Guang liu su yue zhi bing xuanjing
Chengkong jian shui zhao pao ning qing
Zhonggu yong gu ying ci si ling
It glimmers like the white moon,
receiving its qualities from the dark essence;
the bright sky reflects in the waters,
radiance saturates the crystallized purity.
Forever it remains solid,
making these four sacred beings shine.
The “dark essence” refers to the spirit of the north, which in Chinese tradition is associated with water. The “four sacred beings” are the pictures of four mythical creatures on the surface of the mirror.
The remarkable design and symbolism of this transitional mirror places it in the category of a significant cultural object of the period. The design consists of four masterfully cast divine beasts representing the Four Directions of the compass. The Four Divine Beasts was a design motif used from the Han until the Sui to Tang periods.
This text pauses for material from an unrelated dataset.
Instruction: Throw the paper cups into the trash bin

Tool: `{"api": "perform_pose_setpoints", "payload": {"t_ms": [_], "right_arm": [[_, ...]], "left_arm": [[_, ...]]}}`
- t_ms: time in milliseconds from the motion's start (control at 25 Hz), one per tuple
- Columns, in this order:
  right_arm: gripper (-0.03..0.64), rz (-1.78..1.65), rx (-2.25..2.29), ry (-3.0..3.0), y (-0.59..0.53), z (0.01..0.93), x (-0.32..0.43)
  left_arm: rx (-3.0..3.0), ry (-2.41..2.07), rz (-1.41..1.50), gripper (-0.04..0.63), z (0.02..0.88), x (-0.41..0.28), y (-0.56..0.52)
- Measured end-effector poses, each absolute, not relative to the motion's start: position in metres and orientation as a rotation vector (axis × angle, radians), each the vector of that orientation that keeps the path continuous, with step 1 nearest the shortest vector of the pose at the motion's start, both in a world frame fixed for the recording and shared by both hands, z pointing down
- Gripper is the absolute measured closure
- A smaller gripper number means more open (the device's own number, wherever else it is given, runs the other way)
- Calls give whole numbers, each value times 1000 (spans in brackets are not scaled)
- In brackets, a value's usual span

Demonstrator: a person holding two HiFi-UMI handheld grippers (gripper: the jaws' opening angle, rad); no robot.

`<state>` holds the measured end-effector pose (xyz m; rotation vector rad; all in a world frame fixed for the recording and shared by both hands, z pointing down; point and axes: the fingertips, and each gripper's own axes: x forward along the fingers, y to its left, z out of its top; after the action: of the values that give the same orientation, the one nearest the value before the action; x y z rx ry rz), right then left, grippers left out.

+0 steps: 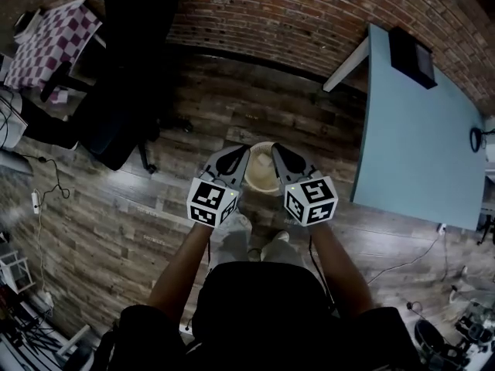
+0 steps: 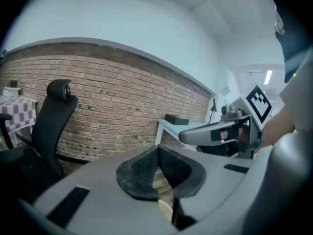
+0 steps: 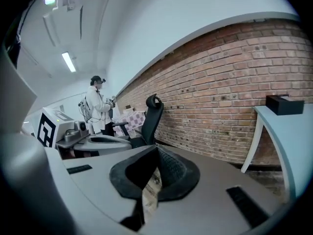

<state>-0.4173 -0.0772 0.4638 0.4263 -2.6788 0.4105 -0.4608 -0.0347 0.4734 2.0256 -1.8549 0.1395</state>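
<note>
A round cream trash bin (image 1: 261, 178) stands on the wooden floor just ahead of the person's feet. Something pale lies inside it, but I cannot tell whether it is a paper cup. My left gripper (image 1: 240, 154) hangs over the bin's left rim and my right gripper (image 1: 277, 150) over its right rim, side by side. In the left gripper view the left gripper (image 2: 157, 150) has its dark pads pressed together with nothing between them. In the right gripper view the right gripper (image 3: 156, 151) is likewise shut and empty. No cup shows outside the bin.
A pale blue table (image 1: 418, 137) stands to the right with a black box (image 1: 411, 56) on it. A black office chair (image 1: 124, 122) and a checked table (image 1: 54, 41) are at the left. A brick wall (image 1: 294, 14) runs behind. A person in white (image 3: 98, 109) stands far off.
</note>
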Motion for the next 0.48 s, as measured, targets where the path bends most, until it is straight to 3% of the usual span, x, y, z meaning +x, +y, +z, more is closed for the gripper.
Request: {"api": "perform_pose_setpoints", "payload": {"t_ms": [480], "right_arm": [[612, 369, 360, -2760, -54, 419, -363]], "left_arm": [[2067, -1936, 164, 586, 426, -403, -17]]}}
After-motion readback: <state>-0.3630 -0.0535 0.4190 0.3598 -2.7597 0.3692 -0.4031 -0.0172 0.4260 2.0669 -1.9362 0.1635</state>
Early examples of pictorial representation of these animals may be found in stone objects of the Northern Wei dynasty (386-534 AD). An archaic form inscription is located on the central band.
The obverse side is in remarkably well-preserved condition with some green patination present. The reverse side has been conserved professionally with only a small area of brown patina remaining. In our opinion, this mirror is an exceptional example of the Sui to Tang Dynasty.
Reference Number: 2488
Ex Collection: Bulgari Family, Rome
Ex Collection Alan & Simone Hartman, New York City
For a related example of the period depicting the four divine animals see Bronze Mirrors from Ancient China, The Donald H. Graham Jr. Collection. Toru Nakano Editor. Donald H. Graham Jr. 1994. Catalogue number 68, (M34).